Regarding too soon, obviously I thought that too. Obviously in my OP, I don't see anything wrong with it, and of all people, you'd expect the best friend to be pissed. Guys, don't be so cynical. Here's why: Natasha's group of Russian girlfriends includes some who came here looking for husbands and the easy life. Not so much her, though. She's like most other people...independent hard worker wanting to have a family. She's a catch. Cute, fun and makes 6 figures as a engineer. Catered to her husband for 2 years. That's pretty tough holding down a job like that while going through a tragic 2 years. He had surgeries (colon cancer) that pretty much made it impossible for him to bed his wife for the last year. I'm pretty sure they openly discussed what she should do after the inevitable. I don't really know, and it's not really my place, nor want to know, but I'm pretty sure guys were lining up to ask for her hand. Doesn't mean she was cheating on him. I doubt she was. So, yeah, I'm sure she had the suitor picked out. And she got married quickly so she could realize her dream of a family. When Art was diagnosed with Stage 4, the doctor prescribed chemo immediately, but they held off for a month so they could get clearance to use a sperm bank, because he was going to go infertile. I don't know what they were thinking about (is it irreversible?), but it does show her thinking regarding wanting a family with him. yeah, I left off the word "On" at the beginning.

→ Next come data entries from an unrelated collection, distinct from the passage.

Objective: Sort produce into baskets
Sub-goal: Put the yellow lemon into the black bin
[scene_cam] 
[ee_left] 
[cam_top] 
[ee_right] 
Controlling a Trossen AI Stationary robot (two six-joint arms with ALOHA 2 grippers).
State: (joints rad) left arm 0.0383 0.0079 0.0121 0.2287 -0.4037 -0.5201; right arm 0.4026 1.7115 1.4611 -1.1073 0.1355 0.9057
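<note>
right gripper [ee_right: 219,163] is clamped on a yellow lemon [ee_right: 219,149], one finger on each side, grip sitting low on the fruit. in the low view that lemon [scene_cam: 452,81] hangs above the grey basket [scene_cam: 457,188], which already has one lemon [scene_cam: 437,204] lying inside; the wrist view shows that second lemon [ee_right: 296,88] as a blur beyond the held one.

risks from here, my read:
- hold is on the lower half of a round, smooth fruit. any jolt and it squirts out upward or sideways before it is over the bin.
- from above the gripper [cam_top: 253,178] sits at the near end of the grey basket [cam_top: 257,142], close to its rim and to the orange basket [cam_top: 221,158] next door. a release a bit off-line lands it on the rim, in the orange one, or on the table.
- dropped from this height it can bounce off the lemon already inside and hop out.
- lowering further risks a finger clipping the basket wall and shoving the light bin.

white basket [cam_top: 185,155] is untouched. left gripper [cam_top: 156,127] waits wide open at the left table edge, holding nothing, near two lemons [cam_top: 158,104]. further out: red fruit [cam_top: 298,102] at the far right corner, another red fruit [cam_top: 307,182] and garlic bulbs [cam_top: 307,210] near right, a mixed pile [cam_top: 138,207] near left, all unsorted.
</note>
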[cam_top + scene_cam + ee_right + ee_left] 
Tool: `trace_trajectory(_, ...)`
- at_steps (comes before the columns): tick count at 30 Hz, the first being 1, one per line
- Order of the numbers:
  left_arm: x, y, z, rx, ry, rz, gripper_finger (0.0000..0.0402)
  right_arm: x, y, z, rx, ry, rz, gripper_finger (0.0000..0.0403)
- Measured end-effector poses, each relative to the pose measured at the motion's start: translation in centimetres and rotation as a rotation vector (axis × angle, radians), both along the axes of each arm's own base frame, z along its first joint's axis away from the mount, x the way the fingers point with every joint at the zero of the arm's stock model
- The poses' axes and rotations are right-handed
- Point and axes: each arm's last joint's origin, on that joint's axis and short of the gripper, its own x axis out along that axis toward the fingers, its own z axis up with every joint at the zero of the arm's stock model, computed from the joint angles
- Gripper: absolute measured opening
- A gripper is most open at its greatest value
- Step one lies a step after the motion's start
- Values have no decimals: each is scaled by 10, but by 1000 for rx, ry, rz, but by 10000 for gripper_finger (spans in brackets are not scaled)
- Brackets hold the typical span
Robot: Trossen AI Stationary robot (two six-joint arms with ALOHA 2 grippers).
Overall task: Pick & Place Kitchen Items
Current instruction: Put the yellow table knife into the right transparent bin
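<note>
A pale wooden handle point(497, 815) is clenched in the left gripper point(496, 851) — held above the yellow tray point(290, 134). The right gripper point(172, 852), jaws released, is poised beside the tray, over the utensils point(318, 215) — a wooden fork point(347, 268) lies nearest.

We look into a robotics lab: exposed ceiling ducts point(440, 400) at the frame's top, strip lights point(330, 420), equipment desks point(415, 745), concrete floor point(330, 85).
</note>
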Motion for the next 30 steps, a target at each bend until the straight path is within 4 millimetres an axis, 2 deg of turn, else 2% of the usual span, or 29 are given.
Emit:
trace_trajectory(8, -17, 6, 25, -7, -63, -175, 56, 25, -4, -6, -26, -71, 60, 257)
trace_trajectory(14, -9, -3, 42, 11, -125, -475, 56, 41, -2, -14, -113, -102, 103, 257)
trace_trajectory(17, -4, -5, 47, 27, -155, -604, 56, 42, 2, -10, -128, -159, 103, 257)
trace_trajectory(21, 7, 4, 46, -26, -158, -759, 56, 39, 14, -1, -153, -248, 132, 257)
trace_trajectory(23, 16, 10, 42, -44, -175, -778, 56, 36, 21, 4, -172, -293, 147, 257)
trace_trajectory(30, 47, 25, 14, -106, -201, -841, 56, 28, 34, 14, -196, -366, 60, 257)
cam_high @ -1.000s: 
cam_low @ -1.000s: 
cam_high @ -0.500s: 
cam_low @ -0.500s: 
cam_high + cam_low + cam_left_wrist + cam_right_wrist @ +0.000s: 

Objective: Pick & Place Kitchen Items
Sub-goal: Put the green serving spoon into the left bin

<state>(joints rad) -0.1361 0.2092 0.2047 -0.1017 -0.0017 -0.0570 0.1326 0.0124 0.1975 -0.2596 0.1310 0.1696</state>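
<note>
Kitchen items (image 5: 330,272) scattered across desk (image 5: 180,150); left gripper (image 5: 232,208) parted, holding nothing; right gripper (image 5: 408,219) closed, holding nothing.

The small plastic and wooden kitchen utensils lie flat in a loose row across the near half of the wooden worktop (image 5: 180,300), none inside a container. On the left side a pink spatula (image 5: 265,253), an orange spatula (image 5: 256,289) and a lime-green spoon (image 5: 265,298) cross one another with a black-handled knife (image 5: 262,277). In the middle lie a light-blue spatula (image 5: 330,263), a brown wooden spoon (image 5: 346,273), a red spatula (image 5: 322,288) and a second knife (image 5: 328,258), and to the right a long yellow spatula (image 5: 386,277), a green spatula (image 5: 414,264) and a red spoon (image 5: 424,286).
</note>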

It sounds like at the very least she knew this guy and perhaps had a relationship of some sort with him before her husband died. Who gets married in three months much less after the death of a spouse? Even giving the benefit of the doubt that's a bit odd.
Ultimately it boils down to her own decision to do as she pleases. Is it a little to soon for me if I was in her position? Yeah, but that's just me. Wish the best to her, and her new family.
You know what's odd: Some of his other friends, who didn't know them when they were first dating, won't talk to her now and have spurned her. She goes through a two year tragedy as the loving wife and comes out the other end with people turning their back to her, like life is a soap opera. Honestly, I don't care if she did cheat. Had their wedding been in the US rather than the Ukraine (couldn't make it), I would have been Best Man. So, I got her back.
no they don't...these are peripheral friends...who never visited him in the hospital and rarely visited him at his house. Real friends would make sure his widow is happy.
She stuck by him during a very tough time so, she has the right to be happy. She could have easily left him with the going got tough. Maybe she knew the guy before her husband died, but she still stuck by her husband until the end.
I'm reminded of the movie Breaking the Waves. Maybe the husband new he wasn't gonna pull through and gave his blessing for her to see someone else.
My uncle remarried less than a year after my aunt died of cancer. They were married for almost 50 years and he loved her very much. Some of his kids, my cousins, are ok with it and some aren't. He does not seem to love his new wife the same. She doesn't seem to mind or she just can't tell. Either way, neither are lonely anymore, which ultimately is I guess what we all want?
No matter how we explain ourselves to ourselves (and to one another), we're still animals ruled by biological imperatives. We can resist those imperatives, but only at a cost to ourselves.
In the end it's not any of our business how the widow met the new husband. It isn't our business because we aren't related or friends with the deceased or the woman, or her new husband. Also she's married and so nobody on this board will be going out with her. We can only hope that she's happy, and will have a great experience with her new family.
Me too. Seriously though, life is short. If your best friend was happy and took it to his death, then she's a modern day saint in my eye. After seeing my dad suffer with cancer, I wonder if any modern woman would do the same for me while knowing her best years are up. I hope she's square with what her now exposed loser former friends think of her.
I don't know man. I'd hate to think the worst of her, but seems naive to think that she's an angel. Just glad she's happy, I suppose and that your bud is resting in peace.
Glad your friend is happy, but that's WAY WAY too soon. It takes a very long time to get over a love one's death, esp. if that person is your husband. But we're all on the outside looking in so it's not right for any of us to judge.